Ante el fenómeno de Trump y la figura desgastada de Hillary Clinton, este año electoral representa el ahora o nunca para que un tercer partido genere una cantidad sustancial de votos para las elecciones presidenciales de Estados Unidos.  Aunque para muchos puede ser una sorpresa la verdad es que hay partidos minoritarios en este poderoso país.  Entre los más conocidos están el Partido Verde  y los libertarios. Lo que ha contribuido a su inefectividad electoral es que el sistema político les pone trabas y obstáculos con las exigencias y requisitos para aparecer en la papeleta de cada estado. Y eso sin hablar del bloqueo mediático contra ellos.   De hecho para que un candidato presidencial  pueda aparecer en debate televisado con Hillary y Trump necesitaría al menos promediar un 15 por ciento de intención de voto en las encuestas más respetada. Pero dado que hay un malestar con los principales pretendientes, ha sido notable el surgimiento de Gary Johnson en las encuestas. Johnson es un ex gobernador de Nuevo México quien es candidato presidencial por el Partido Libertario. En las últimas encuestas ha sacado entre 10 y 13 por ciento contra Trump y Clinton. De elevar a 15 por ciento su intención de voto podría treparse en la tarima grande. Para que tengan una idea en el 2012 este partido consiguió solamente el 1 por ciento de los votos.

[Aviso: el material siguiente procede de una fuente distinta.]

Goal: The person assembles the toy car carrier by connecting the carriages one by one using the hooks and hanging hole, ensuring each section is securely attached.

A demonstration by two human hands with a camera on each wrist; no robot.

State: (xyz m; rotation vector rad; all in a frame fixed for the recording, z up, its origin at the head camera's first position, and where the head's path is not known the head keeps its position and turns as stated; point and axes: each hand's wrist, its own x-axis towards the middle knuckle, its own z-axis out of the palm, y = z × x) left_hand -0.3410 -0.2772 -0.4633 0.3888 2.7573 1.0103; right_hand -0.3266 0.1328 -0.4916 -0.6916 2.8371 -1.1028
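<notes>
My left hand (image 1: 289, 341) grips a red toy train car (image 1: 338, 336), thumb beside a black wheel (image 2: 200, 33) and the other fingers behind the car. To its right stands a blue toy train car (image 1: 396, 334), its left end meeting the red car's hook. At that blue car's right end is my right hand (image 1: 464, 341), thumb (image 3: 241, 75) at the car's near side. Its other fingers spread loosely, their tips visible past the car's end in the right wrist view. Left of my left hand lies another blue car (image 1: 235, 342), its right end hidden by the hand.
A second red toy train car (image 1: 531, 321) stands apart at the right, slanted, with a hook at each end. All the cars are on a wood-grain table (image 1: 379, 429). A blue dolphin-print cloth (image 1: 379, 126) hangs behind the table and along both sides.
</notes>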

Los libertarios y su prédica del libre mercado y libertad individual han visto un aumento sustancial en seguidores desde que Ron Paul sorprendiera a los medios con su desempeño en las primarias republicanas de 2012.  Aunque están  lejos de ser una amenaza para los dos partidos, no es menos cierto que en las próximas elecciones pueden superar el umbral del doble digito. Algo nunca antes visto desde  el fenómeno de Ross Perot en los 90, quien desinflo la candidatura de Bush padre ante Bill Clinton al obtener un 19 por ciento de votos   o como no olvidar el intento de Ralph Nader de atrapar votos de los demócratas en el 2000.  Sabemos que Johnson puede quitarle votos a Trump, pero igualmente lo puede hacer con los demócratas. Sus posturas liberales como legalización de la marihuana, y la no intervención militar en el extranjero pueden ser posiciones atractivas a muchos votantes de Bernie Sanders que no confían mucho en la ex primera dama.

Por primera vez en muchos anos los libertarios tienen la oportunidad dorada para hacerse sentir en una elección principal. Pero depende de cómo hagan sus estrategias para realmente ser decisivos ante dos candidatos con números negativos en popularidad.

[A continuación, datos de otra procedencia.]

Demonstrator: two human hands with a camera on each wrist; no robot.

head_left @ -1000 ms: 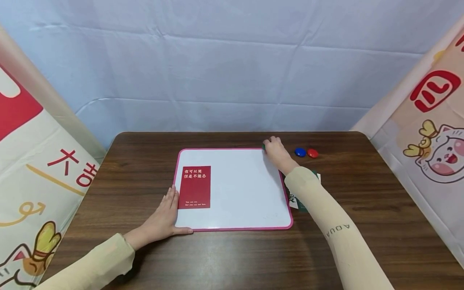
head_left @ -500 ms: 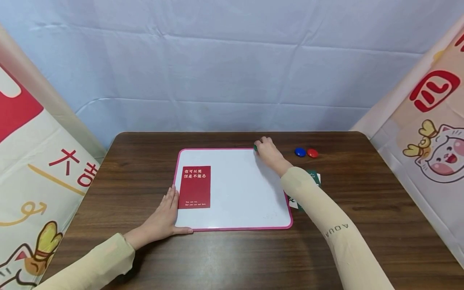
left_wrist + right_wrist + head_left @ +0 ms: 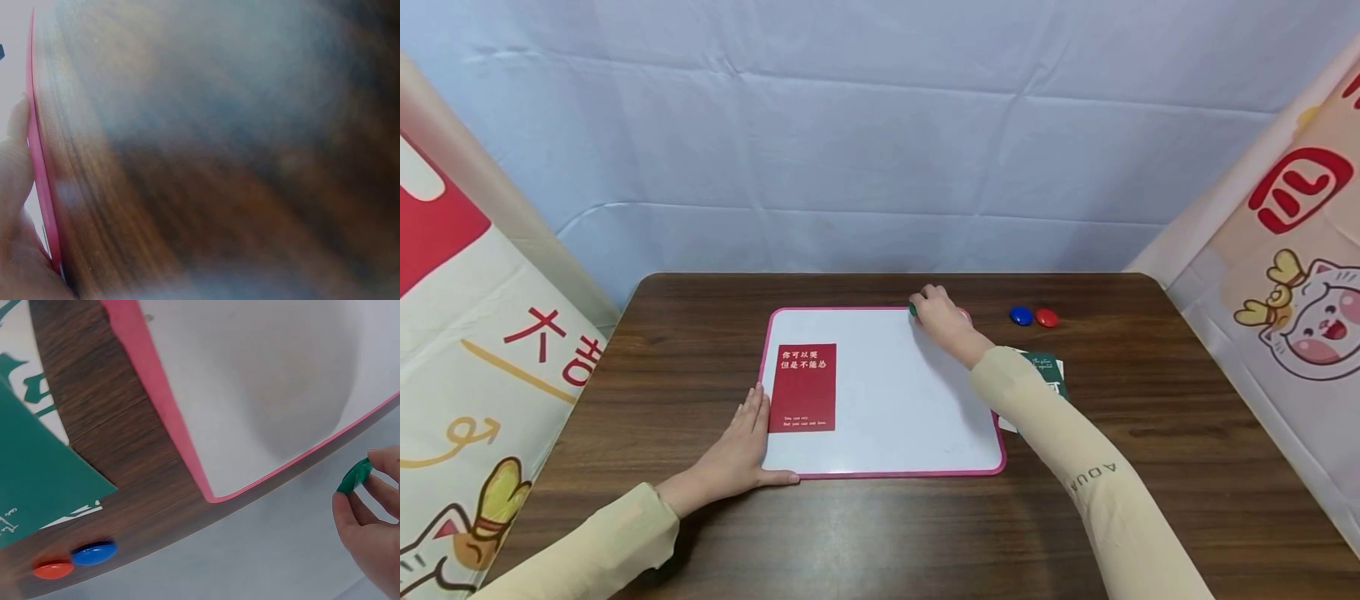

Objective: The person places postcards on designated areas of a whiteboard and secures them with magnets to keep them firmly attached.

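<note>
A whiteboard [image 3: 895,408] with a pink frame lies on the table, and a red card [image 3: 803,392] with printed writing lies on its left part. My left hand [image 3: 741,442] rests along the board's lower left edge, fingers straight and thumb spread at the bottom corner. Over the board's far edge, my right hand [image 3: 943,321] pinches a green round magnet [image 3: 355,476] between thumb and fingertips. In the right wrist view, the magnet is tilted and held apart from the board's surface. The left wrist view catches only part of the left hand at the pink frame.
Right of the board, a blue magnet [image 3: 1021,315] and a red magnet [image 3: 1047,317] lie side by side on the dark wooden table [image 3: 880,542]. Green and white cards [image 3: 1045,367] lie partly under the right forearm. A pale cloth [image 3: 880,150] hangs behind the table.
My right hand has moved left along the board's far edge with the green magnet, uncovering more of the green cards. The left hand, board and red card have stayed put.
</note>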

La disfuncionalidad del Congreso sumado a la división notoria en el liderato republicano han contribuido a que muchos electores empiecen a ver a otras alternativas políticas. De ese descontento surge Trump y Sanders, dos muchachones que prometen revolución  y una agitación política en Washington. El multipartidismo es algo que ya en España ha dado de que hablar con la irrupción de nuevas fuerzas en el Parlamento  y ni hablar de los frentes y alianzas en América Latina. Hablar de esto  en Estados Unidos es quedarse en la ilusión.

Sabemos que competir en cobertura mediática con Trump es como tratar de ganarle una carrera a Usain Bolt. Pero no hay excusas en siglo 21 para llegar a la gente de a pie.  El cambio trascendental de hacer campanas ha cambiado sustancialmente y es a partir de las redes sociales que tanto el Partido Libertario y Verde han sumado seguidores. No digo que ellos ganaran una elección en las próximas dos o tres elecciones. Mas allá de ganar o perder  lo que es vital para la democracia es que ellos tengan una oportunidad de ser escuchados en un país saturado por el bipartidismo.

En noviembre de 2016 los partidos minoritarios tienen la hora cero para de una vez y por todas demostrarle al público estadounidense de que son tan viables y serios en sus propuestas como los rojos y azules que han gobernado por los últimos 100 años a la nación estadounidense.